-Abuelo, ¿por qué le temes a la muerte?
Ahora mismo no recuerdo que respondió el abuelo. Yo era un niño sin mucha cabeza. Eran los tiempos de la muerte de Palmar de Varela, el hombre sin cabeza y el penitente del otro mundo.
No alcanzábamos a distinguir entre el mito, la leyenda, la ficción y la realidad. Y teníamos miedo, hondo miedo.
Recuerdo aquella atmósfera: Un pueblo pequeño que cabía en el puño, la penumbra, los rezos y ábrete tierra, para tragarse a los desobedientes.
Antes de la celebración del carnaval, nosotros vagábamos en una nube tétrica, donde estaba concentrado el alma del miedo: el caballo y el penitente del otro mundo, el jinete sin cabeza, la troja, el diablo… no sabíamos qué hacía dios en esos momentos de angustia y terror, ni dónde estaba.
Por las noches, alumbrados por mechones y velas, las sombras se acrecentaban como fantasmas del otro mundo en las paredes de la casa. Aquella manía de las sombras y las velas nos desvelaban. Y nos acompañaba el silencio. Hasta que sentíamos el trepidar de los cascos del caballo en la arena, sus resuellos. Y la voz de la abuela sin aliento, es el jinete sin cabeza.
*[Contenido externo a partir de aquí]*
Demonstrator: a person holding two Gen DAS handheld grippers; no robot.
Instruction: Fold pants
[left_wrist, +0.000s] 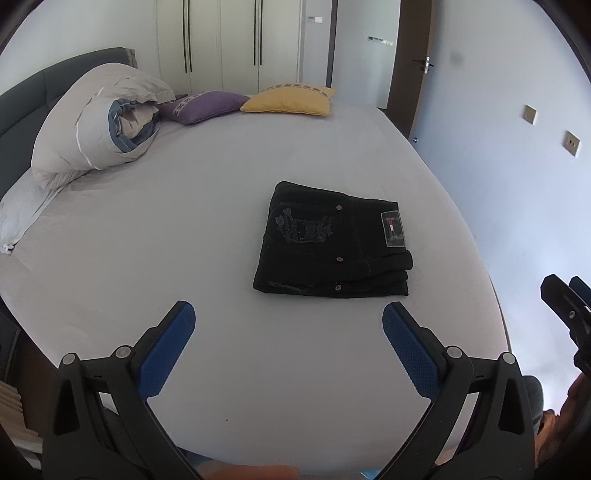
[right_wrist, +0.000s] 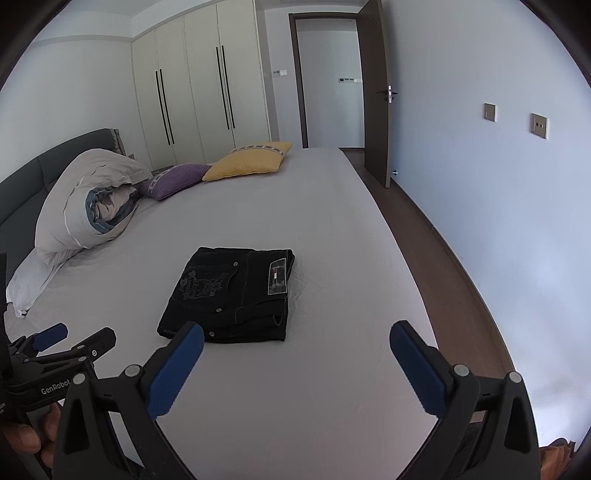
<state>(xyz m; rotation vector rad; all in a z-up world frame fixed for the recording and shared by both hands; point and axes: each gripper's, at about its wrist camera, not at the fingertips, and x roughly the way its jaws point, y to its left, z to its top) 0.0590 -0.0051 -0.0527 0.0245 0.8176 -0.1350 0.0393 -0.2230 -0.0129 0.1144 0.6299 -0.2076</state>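
While both tongs hang over the near edge of the bed (left_wrist: 184, 206), the black pants (left_wrist: 332, 240) lie folded into a compact rectangle on the pale sheet, back pocket embroidery and waistband patch (left_wrist: 393, 228) facing up. In the left wrist view the pants sit at about one o'clock from the left tongs (left_wrist: 289, 314), apart from both blue pads (left_wrist: 166, 354). The left tongs are spread wide and hold nothing. The right tongs (right_wrist: 296, 332) are likewise spread wide and empty; in the right wrist view the pants lie at about eleven o'clock, with the left-hand pad overlapping the bundle's near corner in the picture, though I cannot tell if it touches. At ten o'clock across the bed a rolled duvet (right_wrist: 92, 206) leans against the dark headboard (right_wrist: 22, 188). Beside it, towards twelve o'clock, lie a purple cushion (right_wrist: 173, 184) and a yellow cushion (right_wrist: 247, 162).
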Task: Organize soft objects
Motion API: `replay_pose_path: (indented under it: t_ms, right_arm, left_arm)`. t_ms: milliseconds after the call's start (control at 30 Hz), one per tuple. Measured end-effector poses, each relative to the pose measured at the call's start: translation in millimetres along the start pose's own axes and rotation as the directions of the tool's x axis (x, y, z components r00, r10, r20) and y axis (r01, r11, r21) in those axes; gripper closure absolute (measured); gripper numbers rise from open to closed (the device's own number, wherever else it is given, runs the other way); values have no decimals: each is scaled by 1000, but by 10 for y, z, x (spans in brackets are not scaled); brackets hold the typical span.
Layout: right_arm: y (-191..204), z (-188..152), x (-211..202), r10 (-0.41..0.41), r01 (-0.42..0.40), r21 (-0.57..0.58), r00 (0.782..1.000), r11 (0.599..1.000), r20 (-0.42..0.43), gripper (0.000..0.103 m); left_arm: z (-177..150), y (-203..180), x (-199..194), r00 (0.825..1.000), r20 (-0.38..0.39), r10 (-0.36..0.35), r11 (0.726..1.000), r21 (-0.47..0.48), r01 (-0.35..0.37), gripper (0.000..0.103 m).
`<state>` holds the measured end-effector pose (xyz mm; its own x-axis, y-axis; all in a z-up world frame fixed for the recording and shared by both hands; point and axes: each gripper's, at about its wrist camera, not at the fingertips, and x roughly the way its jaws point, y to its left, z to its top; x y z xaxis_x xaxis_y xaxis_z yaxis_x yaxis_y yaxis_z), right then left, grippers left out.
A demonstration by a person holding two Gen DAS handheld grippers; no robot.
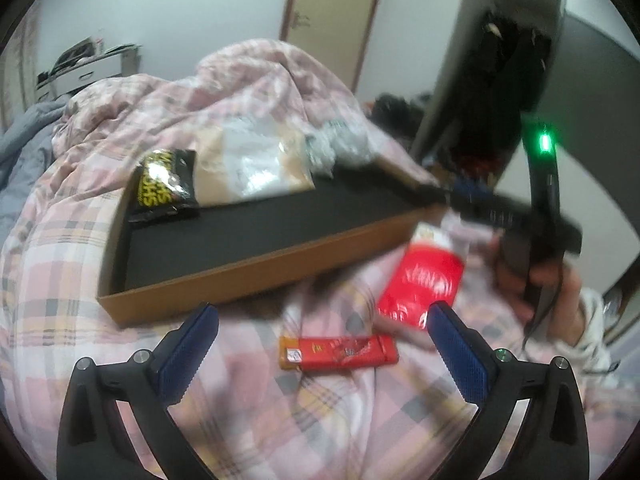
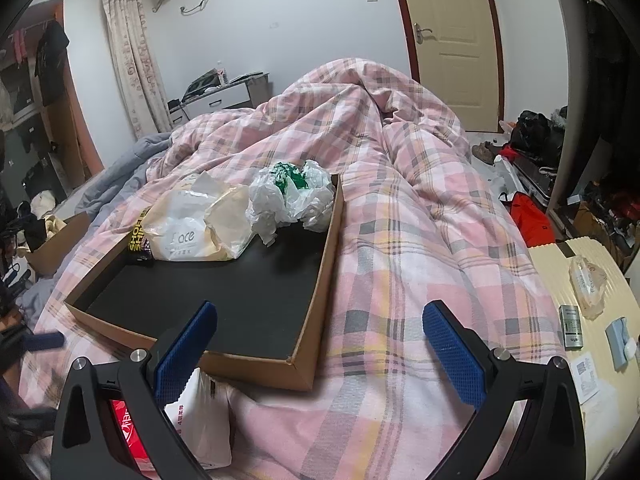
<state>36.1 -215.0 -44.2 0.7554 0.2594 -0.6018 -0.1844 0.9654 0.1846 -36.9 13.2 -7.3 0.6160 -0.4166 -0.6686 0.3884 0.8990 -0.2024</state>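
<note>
Your left gripper point(image 1: 323, 316) stands wide open with nothing between its blue pads, hanging above the pink plaid quilt point(image 1: 80, 240). Just beyond its fingertips a small red bar packet point(image 1: 340, 354) lies on the quilt, and a bigger red pouch point(image 1: 422, 280) is beside it, near the corner of the cardboard box point(image 1: 248, 272). Your right gripper point(image 2: 320, 318) is also open and empty, over the near corner of the same box.

At the far end of the box are already a black snack bag point(image 1: 166, 184), a beige and white pack point(image 2: 192, 228) and a crumpled white plastic bag point(image 2: 292, 196). I judge the task is about half done: the two red packets are still outside the box.
</note>
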Motion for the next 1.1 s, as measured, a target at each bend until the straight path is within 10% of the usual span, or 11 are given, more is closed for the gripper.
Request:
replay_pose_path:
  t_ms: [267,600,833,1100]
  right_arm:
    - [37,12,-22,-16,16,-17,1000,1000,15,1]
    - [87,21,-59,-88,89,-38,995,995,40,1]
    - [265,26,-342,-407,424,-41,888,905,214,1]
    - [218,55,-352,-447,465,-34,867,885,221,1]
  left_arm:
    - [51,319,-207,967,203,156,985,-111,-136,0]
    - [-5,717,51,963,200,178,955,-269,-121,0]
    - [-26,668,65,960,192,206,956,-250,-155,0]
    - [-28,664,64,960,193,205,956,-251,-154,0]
O los golpes del látigo en la espalda, golpe seco, y los pasos zumbando en el aire, es el penitente del otro mundo, decía la abuela.
Creo que los vi en el teatro del pueblo, viendo cine, en una película mexicana, en blanco y negro. Y esa imagen cinematográfica cabalga todavía en mi memoria: el jinete y su corcel negro recorriendo el pueblo. O el que se daba latigazos en la espalda, otra vez en la pantalla gigante, en la película…
Hay otra imagen no sé si derivada de aquel sueño de la prehistórica infancia: el hombre sin cabeza, ensangrentado y recorriendo las calles del carnaval de Barranquilla o las nuestras, en aquellas grandes batallas de las flores y arena.
Cuando lo observo caminar todavía entre el tumulto de las batallas de flores, siento un alivio de vida. Y ya no me pregunto por la víctima ni por los victimarios. El miedo fue otro fantasma de mi infancia, otra crueldad adulta para controlarnos.
Esos aparatos del otro mundo, así le decían los abuelos, eran una caja de colores, porque los había de cualquier clase y estaban en todo el Caribe colombiano. Formaban parte del folclor del pasado.
El hombre sin cabeza que observo hoy en la batalla de flores de Santo Tomás, es un trotamundos, se balancea como si fuera a estrellarse contra el suelo o el público; así lo he visto en otros lugares del Caribe colombiano donde se celebra el carnaval, porque ahora es un personaje de carnaval y no aquel mito folclórico del pasado.
Desde que llegó la energía eléctrica a nuestro mundo, estos aparatos desaparecieron de la vida real y se convirtieron en literatura, o en personajes folclóricos del carnaval de la costa Caribe, en especial el hombre sin cabeza.
Hace años observé a varios niños jugar al hombre sin cabeza en la cuadra, parecían tan felices, que volví a verlos jugar en otra ocasión con la muerte en una corraleja hecha de imaginación, trapos, palos de madera, cabuya y el toro miura que los perseguía implacablemente. No me atrevo a imaginar lo que esos chavales pensaban sobre la impronta muerte.
Todavía estoy a la espera de recordar la respuesta del abuelo a la pregunta aquella que nos mata a todos: Abuelo, ¿por qué le temes a la muerte?